▶ _WORK TASK_:
Every line of the data that contains the string "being" must be copied.

*** Opening of EXERCISE MATERIAL ***

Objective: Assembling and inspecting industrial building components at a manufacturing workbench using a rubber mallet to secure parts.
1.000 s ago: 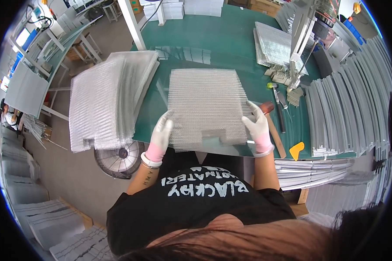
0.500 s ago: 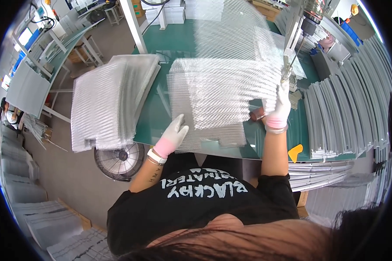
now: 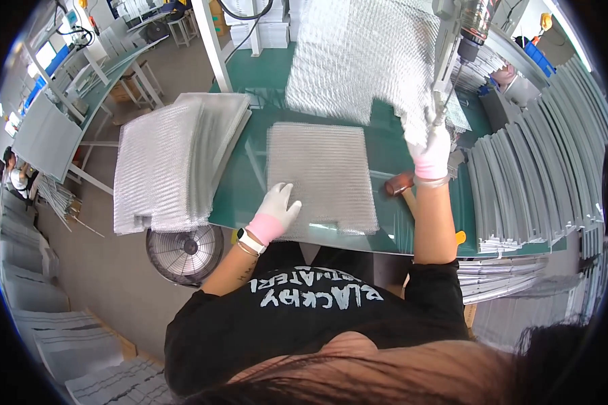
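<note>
My left hand [image 3: 277,210], in a white glove with a pink cuff, rests with fingers apart on the near left edge of a translucent mesh sheet [image 3: 323,175] with a notched near edge. My right hand [image 3: 429,150], gloved the same way, is farther off to the right. Its fingers are closed at the right corner of another mesh sheet [image 3: 348,64], which reaches over the far side of the green table [image 3: 243,192]; the fingertips are blurred. Just beyond that hand hangs a power tool [image 3: 475,30] with a long thin bit.
A mallet [image 3: 400,183] with a reddish-brown head lies beside my right forearm. Stacked mesh sheets [image 3: 159,165] overhang the table's left edge, above a floor fan [image 3: 186,250]. Grey panels [image 3: 540,162] stand packed along the right. A white post [image 3: 211,44] rises at the far left.
The upper mesh sheet has moved away from me to the far side, uncovering the lower sheet and the mallet. My right hand has shifted slightly; my left hand stays at the near edge.
</note>
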Available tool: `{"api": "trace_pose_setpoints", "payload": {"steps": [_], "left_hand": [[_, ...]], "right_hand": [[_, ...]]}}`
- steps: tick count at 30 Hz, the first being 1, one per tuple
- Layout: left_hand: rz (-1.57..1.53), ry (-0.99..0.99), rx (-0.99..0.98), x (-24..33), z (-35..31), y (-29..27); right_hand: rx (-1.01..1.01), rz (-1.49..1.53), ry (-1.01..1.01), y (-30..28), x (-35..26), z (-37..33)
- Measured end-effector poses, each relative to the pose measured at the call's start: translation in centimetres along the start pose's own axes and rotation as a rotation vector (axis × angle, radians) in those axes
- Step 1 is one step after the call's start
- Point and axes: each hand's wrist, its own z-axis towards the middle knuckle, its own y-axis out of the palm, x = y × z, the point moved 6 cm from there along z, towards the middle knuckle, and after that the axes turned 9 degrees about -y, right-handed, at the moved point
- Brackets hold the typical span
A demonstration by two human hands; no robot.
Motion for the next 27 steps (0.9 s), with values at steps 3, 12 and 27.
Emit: {"api": "trace_pose_setpoints", "payload": {"steps": [3,12,27], "left_hand": [[-0.141,-0.022,0.086,-0.5,-0.6,-1.3],[-1.250,-0.142,-0.032,1.9,-4.9,-6.8],[-0.112,-0.260,0.193,-1.5,-2.4,-2.8]], "right_hand": [[-0.231,-0.099,-0.095,2.8,0.9,-3.3],[-0.279,-0.669,0.054,-4.5,3.4,-12.7],[-0.315,-1.430,0.101,-4.9,6.3,-15.8]]}}
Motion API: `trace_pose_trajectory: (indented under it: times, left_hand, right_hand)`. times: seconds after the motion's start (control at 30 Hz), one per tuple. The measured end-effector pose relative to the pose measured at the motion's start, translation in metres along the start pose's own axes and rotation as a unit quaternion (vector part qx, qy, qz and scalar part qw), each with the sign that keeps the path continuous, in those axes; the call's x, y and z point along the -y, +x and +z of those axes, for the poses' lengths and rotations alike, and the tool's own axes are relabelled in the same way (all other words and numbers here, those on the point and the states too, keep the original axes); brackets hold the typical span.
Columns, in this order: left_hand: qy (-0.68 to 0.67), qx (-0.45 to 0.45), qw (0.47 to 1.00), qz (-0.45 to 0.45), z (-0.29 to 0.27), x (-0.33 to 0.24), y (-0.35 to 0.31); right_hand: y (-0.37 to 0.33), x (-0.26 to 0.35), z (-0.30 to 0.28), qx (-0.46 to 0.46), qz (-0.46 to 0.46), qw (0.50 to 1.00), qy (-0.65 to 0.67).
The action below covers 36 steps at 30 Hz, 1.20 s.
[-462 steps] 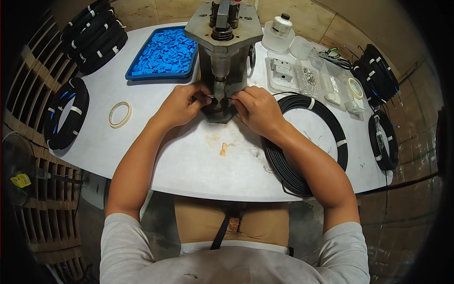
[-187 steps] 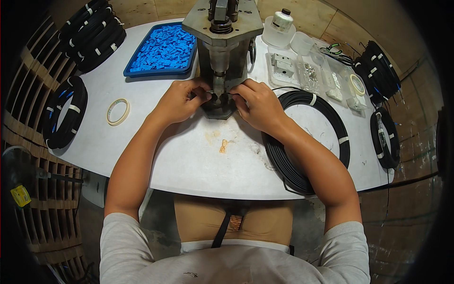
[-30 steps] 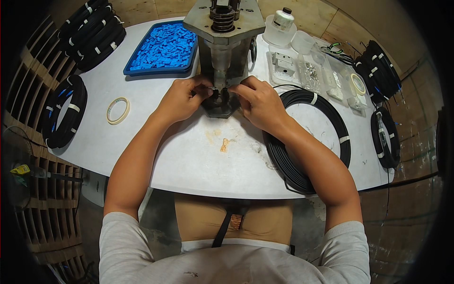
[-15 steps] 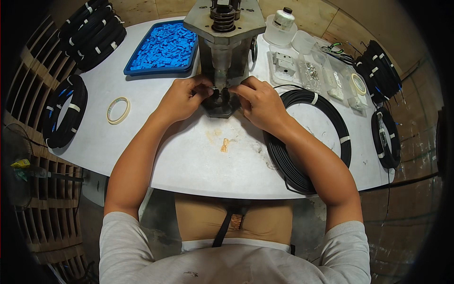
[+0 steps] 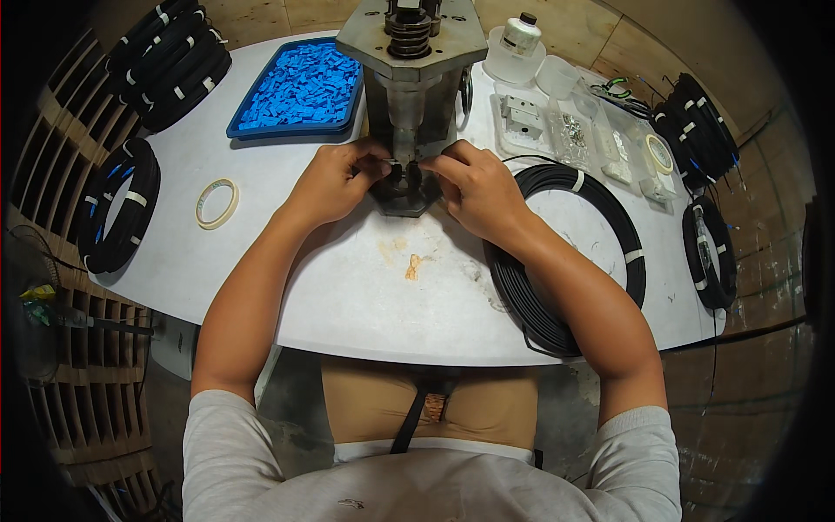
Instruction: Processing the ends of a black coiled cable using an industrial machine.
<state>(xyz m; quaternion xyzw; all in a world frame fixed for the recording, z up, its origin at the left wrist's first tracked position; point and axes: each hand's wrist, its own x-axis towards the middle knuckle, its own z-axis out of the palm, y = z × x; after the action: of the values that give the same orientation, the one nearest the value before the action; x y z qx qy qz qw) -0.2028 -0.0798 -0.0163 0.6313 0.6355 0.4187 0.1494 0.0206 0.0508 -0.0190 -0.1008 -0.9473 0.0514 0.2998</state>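
Note:
A metal bench press with a coil spring on top stands at the table's far middle. My left hand is at the left of its working gap, thumb and forefinger pinched on something too small to make out. On the other side my right hand is closed, fingertips at the gap. A black cable runs from the coil behind my right hand and appears held in its fingers; its end is hidden. My right forearm passes over this coil, which is bound with white tape.
Left of the press lies a blue tray of small blue parts. A tape roll and a cable coil lie on the left. Clear boxes of small parts, a white bottle and more coils stand right.

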Motion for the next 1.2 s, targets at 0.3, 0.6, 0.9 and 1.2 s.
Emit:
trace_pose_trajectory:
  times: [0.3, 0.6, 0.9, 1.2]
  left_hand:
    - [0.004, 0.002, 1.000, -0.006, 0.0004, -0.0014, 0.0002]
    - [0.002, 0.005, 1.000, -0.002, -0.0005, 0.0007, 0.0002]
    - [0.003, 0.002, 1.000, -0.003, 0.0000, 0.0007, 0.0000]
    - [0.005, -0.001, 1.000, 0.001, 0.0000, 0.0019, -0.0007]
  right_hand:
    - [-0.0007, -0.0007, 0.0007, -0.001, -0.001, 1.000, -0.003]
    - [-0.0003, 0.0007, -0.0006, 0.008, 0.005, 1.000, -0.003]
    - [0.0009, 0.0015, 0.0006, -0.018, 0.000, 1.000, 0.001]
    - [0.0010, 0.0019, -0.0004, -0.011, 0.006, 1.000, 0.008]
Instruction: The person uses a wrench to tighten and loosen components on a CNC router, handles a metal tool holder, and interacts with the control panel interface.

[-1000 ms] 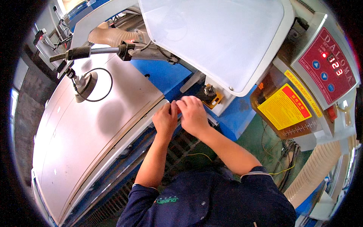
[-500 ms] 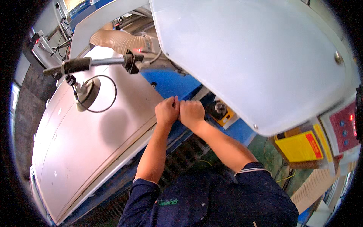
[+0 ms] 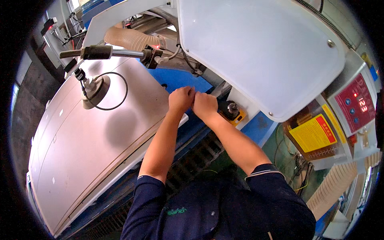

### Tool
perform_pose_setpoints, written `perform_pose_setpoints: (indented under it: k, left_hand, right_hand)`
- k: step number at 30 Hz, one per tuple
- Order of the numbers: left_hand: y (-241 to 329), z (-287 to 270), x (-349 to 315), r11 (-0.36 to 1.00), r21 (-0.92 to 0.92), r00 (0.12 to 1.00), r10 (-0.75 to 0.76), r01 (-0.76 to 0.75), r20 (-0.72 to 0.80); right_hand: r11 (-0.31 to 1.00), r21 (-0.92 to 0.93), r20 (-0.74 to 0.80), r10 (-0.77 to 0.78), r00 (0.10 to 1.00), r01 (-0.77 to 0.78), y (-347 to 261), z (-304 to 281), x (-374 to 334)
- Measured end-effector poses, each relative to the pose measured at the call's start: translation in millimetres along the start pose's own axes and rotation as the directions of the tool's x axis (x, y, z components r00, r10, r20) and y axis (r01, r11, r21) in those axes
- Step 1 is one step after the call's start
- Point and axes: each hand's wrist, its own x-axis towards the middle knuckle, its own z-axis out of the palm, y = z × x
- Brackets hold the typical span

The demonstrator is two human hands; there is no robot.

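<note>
My left hand (image 3: 181, 99) is closed, its curled fingers pressed against my right hand. Beside it, my right hand (image 3: 205, 106) is closed too, knuckles up. Whatever the fingers hold, if anything, is hidden or too small to make out. Both hands are at the near right corner of a stack of large pale panels (image 3: 92, 156), above a blue machine bed (image 3: 180, 81). Just right of my right hand stands a black and yellow tool (image 3: 232, 111) that looks like a cordless drill.
A suction cup (image 3: 96, 94) on a metal arm sits over the panels. A large white machine cover (image 3: 260, 56) fills the upper right. Beyond it are a control panel with a lit display (image 3: 356, 104) and a yellow label (image 3: 312, 134). Ribbed hoses (image 3: 334, 188) run at lower right.
The view has shifted, bringing the control panel further in. Both hands have moved slightly away from my body and remain closed together. The suction cup still sits over the panels.
</note>
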Motion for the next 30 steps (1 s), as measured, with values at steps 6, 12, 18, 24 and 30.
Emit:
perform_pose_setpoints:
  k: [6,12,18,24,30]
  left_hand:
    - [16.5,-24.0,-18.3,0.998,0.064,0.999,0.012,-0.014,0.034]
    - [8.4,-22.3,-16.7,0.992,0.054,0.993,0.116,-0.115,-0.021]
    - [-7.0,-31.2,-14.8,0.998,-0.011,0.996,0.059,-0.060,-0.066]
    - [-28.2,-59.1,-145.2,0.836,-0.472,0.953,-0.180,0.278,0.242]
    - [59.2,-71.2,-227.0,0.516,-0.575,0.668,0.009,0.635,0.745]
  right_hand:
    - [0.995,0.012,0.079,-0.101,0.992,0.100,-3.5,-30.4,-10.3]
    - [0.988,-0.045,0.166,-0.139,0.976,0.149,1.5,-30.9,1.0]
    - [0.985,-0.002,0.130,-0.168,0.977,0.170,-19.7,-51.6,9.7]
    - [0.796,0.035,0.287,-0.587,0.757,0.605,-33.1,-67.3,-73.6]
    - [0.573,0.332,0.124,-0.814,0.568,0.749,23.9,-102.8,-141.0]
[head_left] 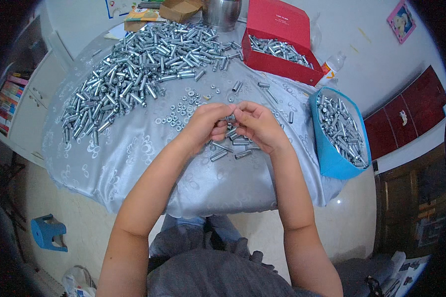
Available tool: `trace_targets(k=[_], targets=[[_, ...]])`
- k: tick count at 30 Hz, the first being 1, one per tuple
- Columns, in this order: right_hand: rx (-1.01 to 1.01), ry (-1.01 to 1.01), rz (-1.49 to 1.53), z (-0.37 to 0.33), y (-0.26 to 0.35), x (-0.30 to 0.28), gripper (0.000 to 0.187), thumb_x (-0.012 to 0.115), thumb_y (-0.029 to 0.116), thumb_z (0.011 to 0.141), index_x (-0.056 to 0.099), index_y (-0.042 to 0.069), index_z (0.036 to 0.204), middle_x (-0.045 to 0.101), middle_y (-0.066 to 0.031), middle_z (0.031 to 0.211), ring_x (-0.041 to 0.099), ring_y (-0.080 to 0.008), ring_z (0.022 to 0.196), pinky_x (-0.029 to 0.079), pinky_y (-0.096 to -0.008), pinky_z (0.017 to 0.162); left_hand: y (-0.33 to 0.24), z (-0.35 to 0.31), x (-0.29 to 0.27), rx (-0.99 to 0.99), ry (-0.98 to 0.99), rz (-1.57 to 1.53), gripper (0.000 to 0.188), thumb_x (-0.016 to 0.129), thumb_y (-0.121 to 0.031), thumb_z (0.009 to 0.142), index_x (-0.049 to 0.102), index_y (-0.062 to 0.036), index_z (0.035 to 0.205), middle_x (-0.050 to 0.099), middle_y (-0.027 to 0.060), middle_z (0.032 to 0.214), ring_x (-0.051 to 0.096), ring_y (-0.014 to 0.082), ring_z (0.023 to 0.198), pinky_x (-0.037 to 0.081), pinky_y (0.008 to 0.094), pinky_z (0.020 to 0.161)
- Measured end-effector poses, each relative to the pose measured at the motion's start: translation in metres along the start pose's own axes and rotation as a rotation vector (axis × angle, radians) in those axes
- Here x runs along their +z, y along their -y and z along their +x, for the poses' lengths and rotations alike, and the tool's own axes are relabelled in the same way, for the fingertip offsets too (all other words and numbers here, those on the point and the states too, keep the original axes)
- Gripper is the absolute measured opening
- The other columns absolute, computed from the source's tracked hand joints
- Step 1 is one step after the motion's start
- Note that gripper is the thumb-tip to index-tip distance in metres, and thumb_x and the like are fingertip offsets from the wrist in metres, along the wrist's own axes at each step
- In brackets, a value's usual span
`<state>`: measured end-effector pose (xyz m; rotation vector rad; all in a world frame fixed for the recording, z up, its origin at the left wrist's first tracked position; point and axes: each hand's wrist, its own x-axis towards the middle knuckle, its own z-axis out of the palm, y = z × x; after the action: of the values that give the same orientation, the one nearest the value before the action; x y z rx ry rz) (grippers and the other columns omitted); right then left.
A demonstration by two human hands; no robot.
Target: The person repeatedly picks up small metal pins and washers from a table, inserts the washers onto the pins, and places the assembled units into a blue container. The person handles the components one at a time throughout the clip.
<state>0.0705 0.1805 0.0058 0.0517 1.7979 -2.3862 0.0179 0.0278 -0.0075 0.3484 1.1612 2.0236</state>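
My left hand (203, 124) and my right hand (261, 124) meet above the middle of the table. Fingertips of both are pinched round a small shiny metal part (230, 118), mostly hidden by the fingers, so its exact kind does not show. Just below them lie loose metal sleeves (242, 142) and a few thin bolts. Beside my left hand, small nuts and washers (182, 110) are spread on the grey cloth. A big heap of sleeve anchor bolts (148, 59) covers the far left of the table.
An open red box (282, 73) of metal parts stands at the far right. A blue fabric bin (336, 170), filled with anchor bolts, is at the right edge. Behind the heap are a steel pot (222, 14) and a cardboard box (179, 10). A blue stool (47, 232) stands on the floor, left.
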Motion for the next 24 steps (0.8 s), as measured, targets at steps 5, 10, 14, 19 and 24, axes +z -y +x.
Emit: trace_targets(k=[5,10,14,19,24], targets=[[0.043,-0.006,0.04,0.001,-0.003,-0.002,0.017,0.06,0.019,0.081,0.055,0.006,0.092,0.055,0.0012,0.077,0.049,-0.0049,0.064,0.04,-0.0172,0.055,-0.001,-0.004,0.005,0.007,-0.031,0.005,0.026,0.052,-0.032,0.084,0.048,-0.0074,0.075,0.033,-0.0048,0.055,0.028,0.0038,0.041,0.023,0.0196,0.037],[-0.214,-0.083,-0.058,0.009,-0.009,0.005,0.016,0.06,0.016,0.081,0.06,0.004,0.091,0.057,-0.0011,0.079,0.052,-0.0057,0.067,0.041,-0.0179,0.057,-0.001,0.0,0.007,0.125,-0.12,0.013,0.03,0.049,-0.036,0.086,0.048,-0.0061,0.087,0.033,-0.005,0.055,0.028,0.0032,0.043,0.023,0.0185,0.037],[-0.358,-0.218,-0.34,0.005,-0.006,0.014,0.017,0.061,0.013,0.079,0.063,0.001,0.091,0.06,-0.0042,0.083,0.055,-0.0088,0.074,0.043,-0.0202,0.064,-0.001,0.005,0.002,0.17,-0.145,0.035,0.03,0.046,-0.036,0.088,0.047,-0.0068,0.095,0.032,-0.0051,0.056,0.026,0.003,0.043,0.022,0.0179,0.037],[-0.543,-0.142,-0.517,0.004,-0.008,0.01,0.021,0.064,0.004,0.074,0.061,-0.001,0.095,0.062,-0.0049,0.082,0.057,-0.009,0.075,0.046,-0.0205,0.068,-0.004,0.002,0.005,0.15,-0.237,0.085,0.031,0.046,-0.036,0.088,0.047,-0.0055,0.096,0.029,-0.006,0.054,0.025,0.0031,0.043,0.022,0.0181,0.038],[-0.421,-0.182,-0.656,0.001,-0.007,0.001,0.017,0.066,0.009,0.073,0.062,0.0,0.087,0.061,-0.0035,0.075,0.054,-0.0073,0.066,0.043,-0.0205,0.06,-0.004,0.001,0.0,0.147,-0.165,0.133,0.039,0.055,-0.038,0.082,0.047,-0.0033,0.099,0.04,-0.0024,0.061,0.035,0.0039,0.046,0.028,0.0174,0.038]])
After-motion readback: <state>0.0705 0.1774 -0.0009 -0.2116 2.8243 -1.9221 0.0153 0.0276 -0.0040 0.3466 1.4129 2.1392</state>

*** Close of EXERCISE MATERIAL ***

▶ _YOUR RESPONSE_:
- steps: tick count at 30 Hz, the first being 1, one per tuple
- k: tick count at 30 Hz, the first being 1, one per tuple

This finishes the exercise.